• **Task to carry out**
Transcribe the data exactly, omitting whatever pictures it holds.
** Data follows **
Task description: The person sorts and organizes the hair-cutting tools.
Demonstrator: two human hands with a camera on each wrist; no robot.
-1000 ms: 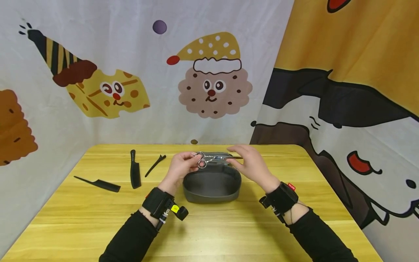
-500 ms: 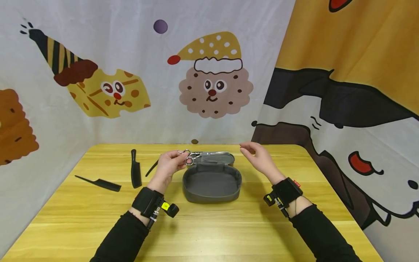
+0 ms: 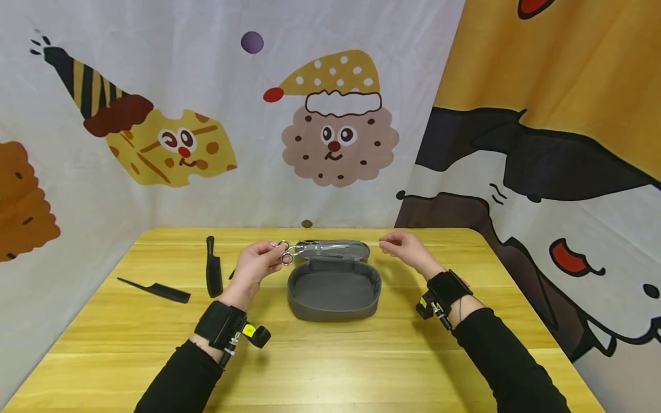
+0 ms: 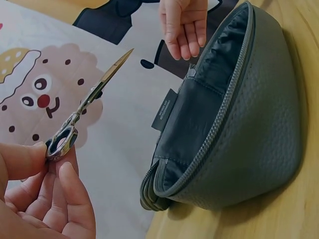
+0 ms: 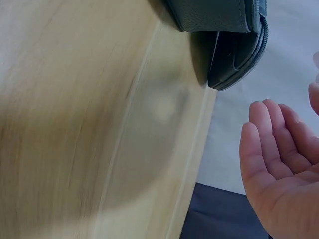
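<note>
Between thumb and fingers, my left hand [image 3: 254, 265] pinches a pair of silver scissors [image 4: 91, 96] by the finger loops. Their blades point right, and in the head view they overlap the raised lid [image 3: 356, 250] of a grey zip case [image 3: 333, 314]. That case stands unzipped on the table, its dark lined inside showing in the left wrist view. My right hand [image 3: 410, 252] hovers to the right of the lid, holding nothing. Its fingers are loosely bent in the right wrist view.
Left on the wooden table [image 3: 330, 367] lie a black tail comb [image 3: 165, 291] and a black handled comb [image 3: 213, 275]. A black hair clip [image 3: 232, 275] is mostly hidden behind my left hand. A printed curtain [image 3: 206, 201] hangs along the table's back.
My left hand has moved left with the scissors, drawing the blades away from my right hand. The right hand has shifted right, away from the case, and now covers nothing.
</note>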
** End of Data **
• **Solution to the exercise**
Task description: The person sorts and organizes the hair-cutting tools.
Demonstrator: two human hands with a camera on each wrist; no robot.
-1000 ms: 
-500 ms: 
+0 ms: 
+0 ms: 
+0 ms: 
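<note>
Between thumb and fingers, my left hand [image 3: 254, 265] pinches a pair of silver scissors [image 4: 91, 96] by the finger loops. Their blades point right, and in the head view they overlap the raised lid [image 3: 356, 250] of a grey zip case [image 3: 333, 314]. That case stands unzipped on the table, its dark lined inside showing in the left wrist view. My right hand [image 3: 410, 252] hovers to the right of the lid, holding nothing. Its fingers are loosely bent in the right wrist view.
Left on the wooden table [image 3: 330, 367] lie a black tail comb [image 3: 165, 291] and a black handled comb [image 3: 213, 275]. A black hair clip [image 3: 232, 275] is mostly hidden behind my left hand. A printed curtain [image 3: 206, 201] hangs along the table's back.
My left hand has moved left with the scissors, drawing the blades away from my right hand. The right hand has shifted right, away from the case, and now covers nothing.
</note>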

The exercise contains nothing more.